Johnson asked me to drive the route once more, this time applying some of his tips. During our first trip, as Johnson let me do my own thing so he could study my driving, I had spent more time asking the two about themselves -- they met on a blind date -- than about the driving.

This time, I was in deep concentration. When I got to the first stop sign, I did not linger too long. When I saw a red light, I took my foot off the gas pedal and let the car coast. Sometimes, I didn't even have to stop because the light turned green as I glided to it.

Then a biker appeared, seemingly out of nowhere.

"You saw that?" Johnson asked.

"Hardly," I said.

"We don't want to get too much into the mode of driving that we forget we're driving," he said. It was a line that would have made the AAA Mid-Atlantic guy proud.

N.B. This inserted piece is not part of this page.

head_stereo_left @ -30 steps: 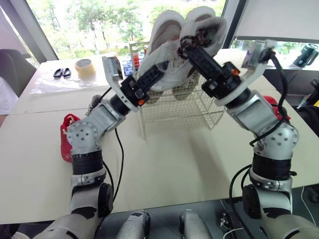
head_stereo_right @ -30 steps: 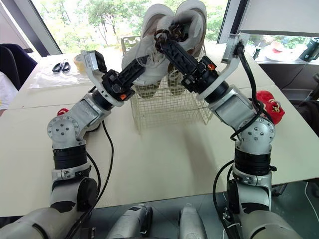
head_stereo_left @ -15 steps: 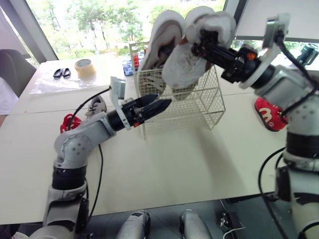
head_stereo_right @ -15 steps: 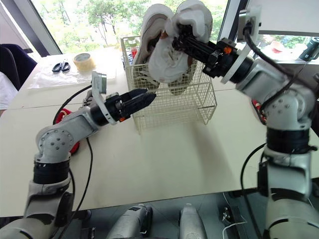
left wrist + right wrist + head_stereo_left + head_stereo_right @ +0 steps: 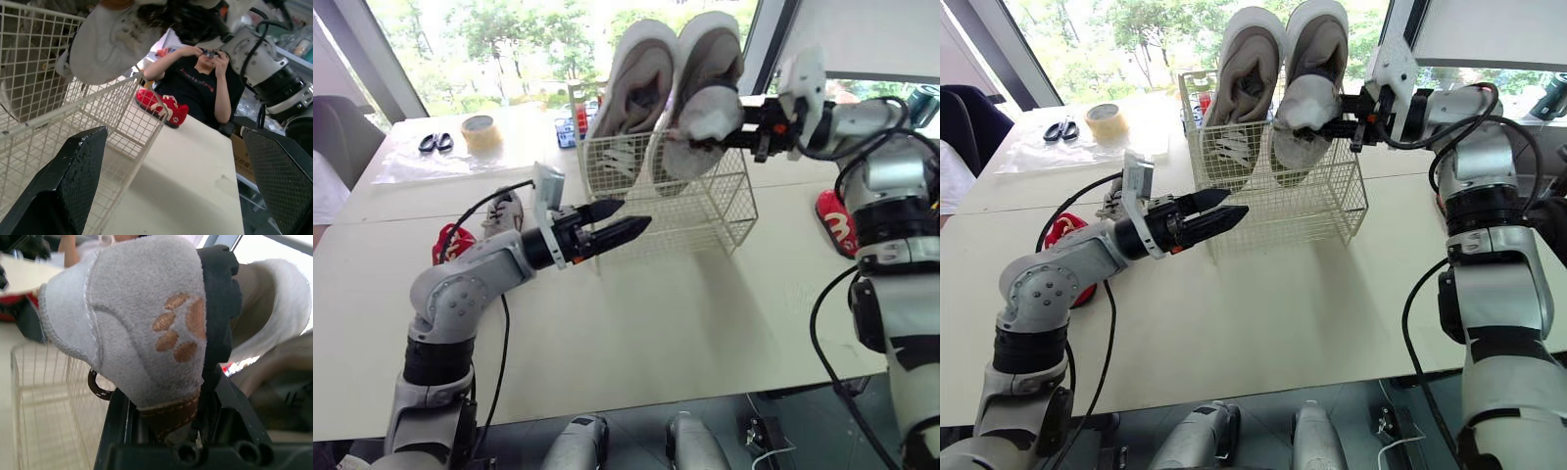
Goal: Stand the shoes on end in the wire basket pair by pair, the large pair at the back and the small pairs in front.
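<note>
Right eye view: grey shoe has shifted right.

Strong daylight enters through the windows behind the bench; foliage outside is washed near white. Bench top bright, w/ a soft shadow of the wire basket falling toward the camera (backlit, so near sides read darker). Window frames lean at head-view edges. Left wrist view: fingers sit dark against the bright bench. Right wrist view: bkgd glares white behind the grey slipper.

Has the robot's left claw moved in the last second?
Yes. The left gripper dropped from the large shoes down to the front left of the wire basket.
</note>
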Motion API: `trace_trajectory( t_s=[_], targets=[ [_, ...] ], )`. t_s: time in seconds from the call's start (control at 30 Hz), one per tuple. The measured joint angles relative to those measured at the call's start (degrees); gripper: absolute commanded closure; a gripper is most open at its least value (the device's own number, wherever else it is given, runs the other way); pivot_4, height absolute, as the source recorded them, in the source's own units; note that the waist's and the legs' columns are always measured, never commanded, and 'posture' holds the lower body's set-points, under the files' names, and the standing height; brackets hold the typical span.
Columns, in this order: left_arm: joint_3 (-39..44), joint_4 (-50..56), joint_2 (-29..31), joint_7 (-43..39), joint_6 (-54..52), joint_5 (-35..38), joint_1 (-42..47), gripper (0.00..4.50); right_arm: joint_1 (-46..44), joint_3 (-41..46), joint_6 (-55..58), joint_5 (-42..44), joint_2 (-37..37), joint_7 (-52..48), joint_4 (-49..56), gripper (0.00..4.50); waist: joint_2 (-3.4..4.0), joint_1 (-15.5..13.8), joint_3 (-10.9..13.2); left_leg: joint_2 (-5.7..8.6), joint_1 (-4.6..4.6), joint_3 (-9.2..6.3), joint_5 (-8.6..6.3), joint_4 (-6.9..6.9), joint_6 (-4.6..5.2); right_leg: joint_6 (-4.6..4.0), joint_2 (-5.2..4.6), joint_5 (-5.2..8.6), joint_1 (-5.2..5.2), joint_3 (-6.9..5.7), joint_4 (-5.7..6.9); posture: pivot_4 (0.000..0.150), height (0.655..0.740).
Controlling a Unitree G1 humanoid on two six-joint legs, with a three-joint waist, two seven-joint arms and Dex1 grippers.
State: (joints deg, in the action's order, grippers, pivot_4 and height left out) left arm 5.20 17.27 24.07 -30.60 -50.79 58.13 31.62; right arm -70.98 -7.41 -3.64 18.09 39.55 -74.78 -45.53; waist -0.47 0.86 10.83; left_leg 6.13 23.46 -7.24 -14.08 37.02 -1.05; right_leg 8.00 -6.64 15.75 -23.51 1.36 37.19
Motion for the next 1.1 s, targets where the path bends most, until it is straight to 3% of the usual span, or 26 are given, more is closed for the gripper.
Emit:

Then we got to a stop light, and we knew from driving it the first time that it would be a long one.

"Now turn your engine off," Johnson said.

This made me nervous, but I complied. I turned it off and pulled the key out.

"No, keep the key in," he said.

When the light turned green, I wasn't ready for it. It took me too long to get the key back into the ignition and restart the car. The car behind me honked. I accelerated.

Despite my best efforts, I did a little bit worse the second time. Miles per gallon: 23.6.

Now it was Johnson's turn.

Before climbing into the driver's seat, he did something really bizarre. He took off his shoe. Mary giggled. I gave him a puzzled look. Driving in a sock allows him to better feel how much pressure he's applying to the accelerator, he explained.

We proceeded as the light turned yellow. "There's probably no way I can slow down long enough or far enough to make it through this light," he said.

We stopped. When the light turned green, he pulled away. Our miles per gallon dropped to 24. Then we went downhill. He took his foot off the gas pedal. Our miles per gallon went up to 75.

Next we got to the long light where I had fumbled as I tried to shut off the car. Johnson was eager to show me how it's done. But his cellphone rang. He had to answer it. As he talked, we sat there with the car idling. By the time he was done, the light was about to change. He lost his chance.

"Another reason for not talking on the phone when you're driving," he said. "Yeah, that probably cost me."

It did. We returned to the parking lot to read the ScanGauge. Mary handed him the calculator. "I did 4, almost 5 percent better," he said. "That's not the best."

Still, he proved that some of his techniques work. Do I plan to use everything he taught me? Probably not. I'm simply not comfortable with turning off my engine at a stop light. Am I going to stop using my air conditioner when it's hot out? No way. Townsend of AAA Mid-Atlantic gave what I think is good advice on hypermiling: "You need to study it. You need to school yourself. And you need to determine which tools work for you."